In the material below, find each line with the word "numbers" and list it.

▶ **RECORDS SUPPLIED**
=-=-=

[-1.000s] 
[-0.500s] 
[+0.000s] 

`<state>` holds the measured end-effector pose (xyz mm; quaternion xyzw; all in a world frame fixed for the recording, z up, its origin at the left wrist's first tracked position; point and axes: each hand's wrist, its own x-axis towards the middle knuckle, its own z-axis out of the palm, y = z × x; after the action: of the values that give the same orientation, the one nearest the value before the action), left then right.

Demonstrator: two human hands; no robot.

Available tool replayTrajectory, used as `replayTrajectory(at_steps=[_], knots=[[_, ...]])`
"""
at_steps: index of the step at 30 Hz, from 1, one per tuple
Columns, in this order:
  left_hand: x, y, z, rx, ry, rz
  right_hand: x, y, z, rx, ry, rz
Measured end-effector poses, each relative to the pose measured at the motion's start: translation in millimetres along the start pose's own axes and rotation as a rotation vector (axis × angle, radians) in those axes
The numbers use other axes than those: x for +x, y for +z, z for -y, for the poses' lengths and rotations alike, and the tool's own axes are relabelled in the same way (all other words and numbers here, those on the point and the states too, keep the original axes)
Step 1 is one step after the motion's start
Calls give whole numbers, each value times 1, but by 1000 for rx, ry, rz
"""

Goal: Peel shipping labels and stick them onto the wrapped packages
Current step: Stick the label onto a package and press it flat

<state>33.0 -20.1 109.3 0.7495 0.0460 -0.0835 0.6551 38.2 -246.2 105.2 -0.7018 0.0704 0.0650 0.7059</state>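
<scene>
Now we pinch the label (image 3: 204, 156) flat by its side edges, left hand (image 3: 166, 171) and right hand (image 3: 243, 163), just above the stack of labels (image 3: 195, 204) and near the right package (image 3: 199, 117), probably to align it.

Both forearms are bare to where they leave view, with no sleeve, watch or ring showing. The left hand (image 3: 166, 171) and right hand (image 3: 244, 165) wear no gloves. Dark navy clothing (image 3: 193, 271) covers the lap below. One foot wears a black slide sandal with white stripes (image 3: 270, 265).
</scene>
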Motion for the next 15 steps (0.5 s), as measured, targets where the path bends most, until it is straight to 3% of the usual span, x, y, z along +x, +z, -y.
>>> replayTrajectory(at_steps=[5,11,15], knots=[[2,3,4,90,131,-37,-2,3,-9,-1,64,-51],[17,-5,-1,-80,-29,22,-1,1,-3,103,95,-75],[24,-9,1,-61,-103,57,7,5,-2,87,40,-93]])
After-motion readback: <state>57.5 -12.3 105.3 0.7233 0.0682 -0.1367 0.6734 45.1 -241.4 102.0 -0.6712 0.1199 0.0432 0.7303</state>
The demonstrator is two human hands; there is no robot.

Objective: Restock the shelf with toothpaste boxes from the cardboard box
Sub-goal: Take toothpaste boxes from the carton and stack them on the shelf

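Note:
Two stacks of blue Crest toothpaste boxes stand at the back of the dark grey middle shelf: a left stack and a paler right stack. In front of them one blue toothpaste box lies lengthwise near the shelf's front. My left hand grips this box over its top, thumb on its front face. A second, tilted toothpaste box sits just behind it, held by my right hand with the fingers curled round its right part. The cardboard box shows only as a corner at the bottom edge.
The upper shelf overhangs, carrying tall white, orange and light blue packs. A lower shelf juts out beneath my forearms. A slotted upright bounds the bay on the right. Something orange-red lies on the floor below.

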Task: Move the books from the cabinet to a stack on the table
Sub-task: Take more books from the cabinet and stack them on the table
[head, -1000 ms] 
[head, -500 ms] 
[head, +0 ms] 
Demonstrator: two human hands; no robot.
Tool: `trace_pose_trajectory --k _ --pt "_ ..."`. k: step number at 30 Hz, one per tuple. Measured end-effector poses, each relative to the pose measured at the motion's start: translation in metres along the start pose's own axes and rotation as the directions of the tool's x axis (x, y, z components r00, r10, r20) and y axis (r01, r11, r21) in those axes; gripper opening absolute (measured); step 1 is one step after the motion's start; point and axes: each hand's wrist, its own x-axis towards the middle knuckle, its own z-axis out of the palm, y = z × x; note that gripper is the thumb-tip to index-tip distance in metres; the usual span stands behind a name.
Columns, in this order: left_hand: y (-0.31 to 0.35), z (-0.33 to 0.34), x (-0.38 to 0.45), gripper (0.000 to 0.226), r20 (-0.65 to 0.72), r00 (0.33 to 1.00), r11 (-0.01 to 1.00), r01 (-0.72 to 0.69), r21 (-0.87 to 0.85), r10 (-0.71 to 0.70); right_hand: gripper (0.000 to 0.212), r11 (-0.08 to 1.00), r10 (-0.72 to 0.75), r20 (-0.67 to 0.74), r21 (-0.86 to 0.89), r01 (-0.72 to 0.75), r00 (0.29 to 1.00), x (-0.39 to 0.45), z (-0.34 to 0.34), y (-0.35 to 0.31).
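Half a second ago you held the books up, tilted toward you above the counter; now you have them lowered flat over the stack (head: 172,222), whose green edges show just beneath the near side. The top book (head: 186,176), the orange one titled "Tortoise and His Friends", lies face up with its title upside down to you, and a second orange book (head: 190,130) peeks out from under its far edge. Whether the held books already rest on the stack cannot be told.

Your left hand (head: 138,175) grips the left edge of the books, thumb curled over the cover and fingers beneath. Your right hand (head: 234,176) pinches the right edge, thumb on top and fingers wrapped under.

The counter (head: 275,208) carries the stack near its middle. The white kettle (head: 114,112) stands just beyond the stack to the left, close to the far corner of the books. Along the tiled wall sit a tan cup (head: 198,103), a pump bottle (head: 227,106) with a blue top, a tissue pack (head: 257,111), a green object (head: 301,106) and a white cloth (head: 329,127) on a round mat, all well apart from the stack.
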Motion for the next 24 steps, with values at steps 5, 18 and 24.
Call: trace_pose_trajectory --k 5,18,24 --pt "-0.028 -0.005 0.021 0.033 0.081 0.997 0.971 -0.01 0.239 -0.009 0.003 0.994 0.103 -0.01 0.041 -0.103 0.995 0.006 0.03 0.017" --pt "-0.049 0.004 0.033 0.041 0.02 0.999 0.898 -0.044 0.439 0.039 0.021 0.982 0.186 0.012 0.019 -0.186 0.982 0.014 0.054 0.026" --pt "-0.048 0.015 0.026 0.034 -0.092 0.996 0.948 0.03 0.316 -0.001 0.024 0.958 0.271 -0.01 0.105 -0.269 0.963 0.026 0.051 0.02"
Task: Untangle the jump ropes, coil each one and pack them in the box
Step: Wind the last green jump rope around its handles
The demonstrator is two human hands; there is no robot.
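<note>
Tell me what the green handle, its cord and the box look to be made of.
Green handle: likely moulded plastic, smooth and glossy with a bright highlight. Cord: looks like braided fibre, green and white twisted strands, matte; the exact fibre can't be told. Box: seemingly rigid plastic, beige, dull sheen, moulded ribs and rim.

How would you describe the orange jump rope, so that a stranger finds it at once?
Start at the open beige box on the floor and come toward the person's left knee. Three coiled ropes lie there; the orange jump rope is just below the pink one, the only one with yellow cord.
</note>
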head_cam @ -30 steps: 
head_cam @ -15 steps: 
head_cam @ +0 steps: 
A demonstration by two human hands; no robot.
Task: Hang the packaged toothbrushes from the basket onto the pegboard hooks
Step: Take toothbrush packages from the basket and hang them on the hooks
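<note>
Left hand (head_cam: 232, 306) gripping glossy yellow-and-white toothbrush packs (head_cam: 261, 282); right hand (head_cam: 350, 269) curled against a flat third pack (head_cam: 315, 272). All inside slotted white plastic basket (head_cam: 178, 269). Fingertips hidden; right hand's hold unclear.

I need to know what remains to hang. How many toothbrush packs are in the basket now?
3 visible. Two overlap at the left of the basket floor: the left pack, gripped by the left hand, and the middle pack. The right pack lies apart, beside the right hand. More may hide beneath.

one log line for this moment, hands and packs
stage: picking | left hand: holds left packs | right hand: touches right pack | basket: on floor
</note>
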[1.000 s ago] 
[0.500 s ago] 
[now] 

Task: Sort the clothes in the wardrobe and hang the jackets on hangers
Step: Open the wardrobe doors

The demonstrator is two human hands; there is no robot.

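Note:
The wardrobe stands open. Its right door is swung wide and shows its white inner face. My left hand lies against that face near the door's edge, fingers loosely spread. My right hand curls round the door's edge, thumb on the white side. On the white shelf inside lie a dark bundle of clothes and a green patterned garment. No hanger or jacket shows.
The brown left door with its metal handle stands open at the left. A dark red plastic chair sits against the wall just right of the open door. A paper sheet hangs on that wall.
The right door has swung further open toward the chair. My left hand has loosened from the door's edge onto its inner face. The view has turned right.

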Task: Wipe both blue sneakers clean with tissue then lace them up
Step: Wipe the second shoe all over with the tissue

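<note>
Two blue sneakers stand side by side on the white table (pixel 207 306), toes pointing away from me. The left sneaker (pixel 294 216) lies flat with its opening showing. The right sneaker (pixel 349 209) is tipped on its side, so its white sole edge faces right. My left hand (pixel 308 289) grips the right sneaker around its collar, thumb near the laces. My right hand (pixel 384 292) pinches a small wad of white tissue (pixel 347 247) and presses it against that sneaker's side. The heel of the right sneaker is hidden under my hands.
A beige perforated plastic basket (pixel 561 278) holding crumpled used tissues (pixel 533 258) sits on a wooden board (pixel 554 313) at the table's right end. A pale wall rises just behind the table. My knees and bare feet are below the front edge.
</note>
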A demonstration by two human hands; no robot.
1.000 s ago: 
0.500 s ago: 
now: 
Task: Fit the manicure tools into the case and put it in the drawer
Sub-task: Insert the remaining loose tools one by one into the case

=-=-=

▶ **WRITTEN SOLUTION**
The numbers use other axes than those: x for +x, y for +z, z for -y, for the poses' lengths and rotations alike, and the tool's own axes are relabelled in the same way (all other words and numbers here, those on the point and the states too, keep the original axes)
Calls give whole numbers, each value times 1, but by 1000 for rx, ry, rz

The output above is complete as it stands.